Transformations actually come in two types: the post-deep structure kind mentioned above, which are string- or structure-changing, and generalized transformations (GTs). GTs were originally proposed in the earliest forms of generative grammar (such as in Chomsky 1957). They take small structures, either atomic or generated by other rules, and combine them. For example, the generalized transformation of embedding would take the kernel "Dave said X" and the kernel "Dan likes smoking" and combine them into "Dave said Dan likes smoking." GTs are thus structure-building rather than structure-changing. In the Extended Standard Theory and government and binding theory, GTs were abandoned in favor of recursive phrase structure rules, but they are still present in tree-adjoining grammar as the Substitution and Adjunction operations, and have recently reemerged in mainstream generative grammar in Minimalism, as the operations Merge and Move.

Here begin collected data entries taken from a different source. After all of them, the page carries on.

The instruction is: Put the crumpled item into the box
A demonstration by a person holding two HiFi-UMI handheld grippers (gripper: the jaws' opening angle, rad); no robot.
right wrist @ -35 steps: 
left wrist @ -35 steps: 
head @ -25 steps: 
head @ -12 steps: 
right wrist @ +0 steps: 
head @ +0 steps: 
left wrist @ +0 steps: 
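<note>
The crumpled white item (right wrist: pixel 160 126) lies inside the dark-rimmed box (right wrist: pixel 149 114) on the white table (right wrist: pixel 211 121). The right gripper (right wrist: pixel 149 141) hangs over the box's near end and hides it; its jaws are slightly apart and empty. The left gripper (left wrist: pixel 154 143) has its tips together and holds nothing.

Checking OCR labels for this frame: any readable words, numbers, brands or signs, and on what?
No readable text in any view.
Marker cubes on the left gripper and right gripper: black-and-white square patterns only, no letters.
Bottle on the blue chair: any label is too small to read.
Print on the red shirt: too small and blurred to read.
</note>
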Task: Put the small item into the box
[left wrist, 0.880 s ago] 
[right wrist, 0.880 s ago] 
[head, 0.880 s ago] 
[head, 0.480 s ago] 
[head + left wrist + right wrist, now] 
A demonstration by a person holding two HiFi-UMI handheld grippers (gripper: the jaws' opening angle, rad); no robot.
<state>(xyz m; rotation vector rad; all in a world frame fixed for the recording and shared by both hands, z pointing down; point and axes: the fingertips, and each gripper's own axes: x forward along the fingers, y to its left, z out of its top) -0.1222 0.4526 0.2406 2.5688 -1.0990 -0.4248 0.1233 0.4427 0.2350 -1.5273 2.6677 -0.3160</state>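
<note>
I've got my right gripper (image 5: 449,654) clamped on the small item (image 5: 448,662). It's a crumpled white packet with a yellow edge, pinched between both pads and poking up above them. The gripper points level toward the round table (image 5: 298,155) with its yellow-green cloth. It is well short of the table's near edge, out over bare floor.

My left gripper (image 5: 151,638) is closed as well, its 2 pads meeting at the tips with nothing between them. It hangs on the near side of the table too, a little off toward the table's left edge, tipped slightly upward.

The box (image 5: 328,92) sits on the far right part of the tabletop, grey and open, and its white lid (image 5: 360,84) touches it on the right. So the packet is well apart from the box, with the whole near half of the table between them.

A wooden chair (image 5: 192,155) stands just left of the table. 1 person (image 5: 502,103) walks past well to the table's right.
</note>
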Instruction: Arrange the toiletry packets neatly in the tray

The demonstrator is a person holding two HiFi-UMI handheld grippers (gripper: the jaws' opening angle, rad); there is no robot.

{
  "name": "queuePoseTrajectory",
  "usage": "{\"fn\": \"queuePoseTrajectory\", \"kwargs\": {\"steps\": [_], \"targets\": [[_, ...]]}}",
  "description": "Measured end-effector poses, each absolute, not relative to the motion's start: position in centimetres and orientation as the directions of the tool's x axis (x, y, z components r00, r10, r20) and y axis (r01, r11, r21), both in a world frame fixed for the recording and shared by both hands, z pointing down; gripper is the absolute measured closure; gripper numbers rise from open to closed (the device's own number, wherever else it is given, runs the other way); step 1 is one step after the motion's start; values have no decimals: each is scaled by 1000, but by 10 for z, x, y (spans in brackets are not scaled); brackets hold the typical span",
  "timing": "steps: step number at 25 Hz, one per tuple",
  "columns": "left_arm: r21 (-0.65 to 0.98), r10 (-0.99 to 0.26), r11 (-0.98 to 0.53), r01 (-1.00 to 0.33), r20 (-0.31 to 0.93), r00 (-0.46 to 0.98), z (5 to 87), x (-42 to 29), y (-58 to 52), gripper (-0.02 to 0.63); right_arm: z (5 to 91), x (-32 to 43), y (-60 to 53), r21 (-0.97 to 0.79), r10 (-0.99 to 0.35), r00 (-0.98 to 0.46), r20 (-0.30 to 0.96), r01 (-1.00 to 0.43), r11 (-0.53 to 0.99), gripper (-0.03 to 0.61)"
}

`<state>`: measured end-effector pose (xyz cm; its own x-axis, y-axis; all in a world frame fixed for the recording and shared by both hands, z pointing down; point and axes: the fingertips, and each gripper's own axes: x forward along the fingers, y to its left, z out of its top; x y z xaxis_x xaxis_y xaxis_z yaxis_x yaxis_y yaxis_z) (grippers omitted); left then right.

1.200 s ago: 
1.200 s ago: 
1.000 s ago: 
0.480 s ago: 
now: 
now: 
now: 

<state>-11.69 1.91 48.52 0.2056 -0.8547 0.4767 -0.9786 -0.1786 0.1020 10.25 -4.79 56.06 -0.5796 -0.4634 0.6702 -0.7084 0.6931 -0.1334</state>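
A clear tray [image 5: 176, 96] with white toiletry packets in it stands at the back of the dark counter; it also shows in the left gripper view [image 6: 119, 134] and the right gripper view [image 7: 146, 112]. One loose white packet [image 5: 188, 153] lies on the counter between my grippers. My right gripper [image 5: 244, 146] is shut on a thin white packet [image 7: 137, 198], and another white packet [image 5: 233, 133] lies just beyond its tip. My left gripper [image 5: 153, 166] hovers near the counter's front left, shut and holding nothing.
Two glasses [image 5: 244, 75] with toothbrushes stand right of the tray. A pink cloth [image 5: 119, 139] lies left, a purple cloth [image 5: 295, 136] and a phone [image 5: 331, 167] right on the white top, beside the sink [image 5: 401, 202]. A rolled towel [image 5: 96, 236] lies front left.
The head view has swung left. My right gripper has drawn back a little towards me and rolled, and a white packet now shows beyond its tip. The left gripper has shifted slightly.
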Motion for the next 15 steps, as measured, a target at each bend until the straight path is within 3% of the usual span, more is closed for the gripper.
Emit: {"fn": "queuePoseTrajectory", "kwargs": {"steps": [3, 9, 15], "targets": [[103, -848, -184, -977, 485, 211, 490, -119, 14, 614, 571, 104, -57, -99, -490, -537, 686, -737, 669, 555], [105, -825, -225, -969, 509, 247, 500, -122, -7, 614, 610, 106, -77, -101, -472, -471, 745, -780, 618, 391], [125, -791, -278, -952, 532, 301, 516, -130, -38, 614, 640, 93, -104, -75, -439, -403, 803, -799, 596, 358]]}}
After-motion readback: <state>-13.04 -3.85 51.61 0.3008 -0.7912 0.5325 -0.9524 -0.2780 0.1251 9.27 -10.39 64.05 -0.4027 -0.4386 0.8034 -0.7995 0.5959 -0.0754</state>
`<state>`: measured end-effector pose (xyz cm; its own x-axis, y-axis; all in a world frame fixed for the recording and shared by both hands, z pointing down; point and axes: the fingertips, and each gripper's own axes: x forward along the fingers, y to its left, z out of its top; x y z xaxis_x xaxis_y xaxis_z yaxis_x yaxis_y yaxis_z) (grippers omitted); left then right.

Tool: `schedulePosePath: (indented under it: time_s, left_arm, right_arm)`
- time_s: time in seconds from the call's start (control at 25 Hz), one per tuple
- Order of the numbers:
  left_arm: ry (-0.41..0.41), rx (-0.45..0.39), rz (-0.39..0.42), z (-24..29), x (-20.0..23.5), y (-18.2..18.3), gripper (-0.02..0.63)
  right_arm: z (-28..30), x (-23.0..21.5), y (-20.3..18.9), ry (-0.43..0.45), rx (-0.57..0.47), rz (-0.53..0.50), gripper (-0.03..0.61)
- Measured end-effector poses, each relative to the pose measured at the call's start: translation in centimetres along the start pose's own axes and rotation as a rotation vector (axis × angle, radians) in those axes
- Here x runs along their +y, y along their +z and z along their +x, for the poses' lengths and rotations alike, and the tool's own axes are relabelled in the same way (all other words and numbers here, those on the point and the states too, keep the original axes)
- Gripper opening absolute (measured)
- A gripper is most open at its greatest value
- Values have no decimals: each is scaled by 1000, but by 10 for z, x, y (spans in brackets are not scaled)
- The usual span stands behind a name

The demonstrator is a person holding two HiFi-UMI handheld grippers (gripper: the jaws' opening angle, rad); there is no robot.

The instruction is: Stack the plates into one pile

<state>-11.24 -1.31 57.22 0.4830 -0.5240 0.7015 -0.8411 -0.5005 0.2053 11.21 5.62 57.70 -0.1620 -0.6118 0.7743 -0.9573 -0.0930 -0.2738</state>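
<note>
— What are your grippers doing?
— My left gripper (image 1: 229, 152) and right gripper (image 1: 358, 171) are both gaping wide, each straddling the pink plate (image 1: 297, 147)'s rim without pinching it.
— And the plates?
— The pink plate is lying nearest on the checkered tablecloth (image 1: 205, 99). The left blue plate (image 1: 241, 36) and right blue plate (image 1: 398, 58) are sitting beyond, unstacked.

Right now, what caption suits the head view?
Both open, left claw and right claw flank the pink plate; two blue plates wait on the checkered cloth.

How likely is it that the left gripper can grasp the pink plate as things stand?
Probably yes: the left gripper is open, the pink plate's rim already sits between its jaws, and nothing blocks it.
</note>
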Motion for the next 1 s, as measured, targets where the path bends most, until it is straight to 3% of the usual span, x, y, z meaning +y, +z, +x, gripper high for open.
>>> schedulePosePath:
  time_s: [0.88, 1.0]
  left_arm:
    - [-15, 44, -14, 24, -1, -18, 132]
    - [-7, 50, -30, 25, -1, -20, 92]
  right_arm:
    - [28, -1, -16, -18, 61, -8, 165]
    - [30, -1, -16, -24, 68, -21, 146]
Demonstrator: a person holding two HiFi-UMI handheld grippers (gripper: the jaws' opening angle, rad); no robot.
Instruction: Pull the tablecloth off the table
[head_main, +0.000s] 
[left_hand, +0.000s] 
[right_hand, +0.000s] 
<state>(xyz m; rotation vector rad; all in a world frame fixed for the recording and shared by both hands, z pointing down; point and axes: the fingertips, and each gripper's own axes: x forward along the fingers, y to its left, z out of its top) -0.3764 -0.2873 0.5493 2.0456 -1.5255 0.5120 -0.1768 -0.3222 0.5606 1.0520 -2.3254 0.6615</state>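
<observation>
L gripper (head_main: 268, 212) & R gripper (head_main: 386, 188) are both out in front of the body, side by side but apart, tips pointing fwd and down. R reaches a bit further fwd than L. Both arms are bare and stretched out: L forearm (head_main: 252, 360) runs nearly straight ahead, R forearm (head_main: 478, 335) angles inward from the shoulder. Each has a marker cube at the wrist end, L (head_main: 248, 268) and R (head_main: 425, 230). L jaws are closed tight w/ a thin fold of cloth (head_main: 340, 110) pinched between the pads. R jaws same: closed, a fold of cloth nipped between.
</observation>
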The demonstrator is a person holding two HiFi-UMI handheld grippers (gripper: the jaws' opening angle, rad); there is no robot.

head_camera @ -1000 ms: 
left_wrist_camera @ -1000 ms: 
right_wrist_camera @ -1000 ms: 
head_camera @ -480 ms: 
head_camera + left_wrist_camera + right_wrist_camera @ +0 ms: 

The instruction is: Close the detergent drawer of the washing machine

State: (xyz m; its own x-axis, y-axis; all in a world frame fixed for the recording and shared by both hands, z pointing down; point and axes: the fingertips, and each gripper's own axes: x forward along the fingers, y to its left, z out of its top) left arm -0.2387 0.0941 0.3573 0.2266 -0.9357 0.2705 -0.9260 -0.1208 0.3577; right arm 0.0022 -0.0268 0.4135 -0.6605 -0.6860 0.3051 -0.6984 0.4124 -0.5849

In generative phonology, another form of transformation is the phonological rule, which describes a mapping between an underlying representation (the phoneme) and the surface form that is articulated during natural speech.[20]

In this context, transformational rules are not strictly necessary to generate the set of grammatical sentences in a language, since that can be done using phrase structure rules alone, but the use of transformations provides economy in some cases (the number of rules can be reduced), and it also provides a way of representing the grammatical relations between sentences, which would not be reflected in a system with phrase structure rules alone.[22]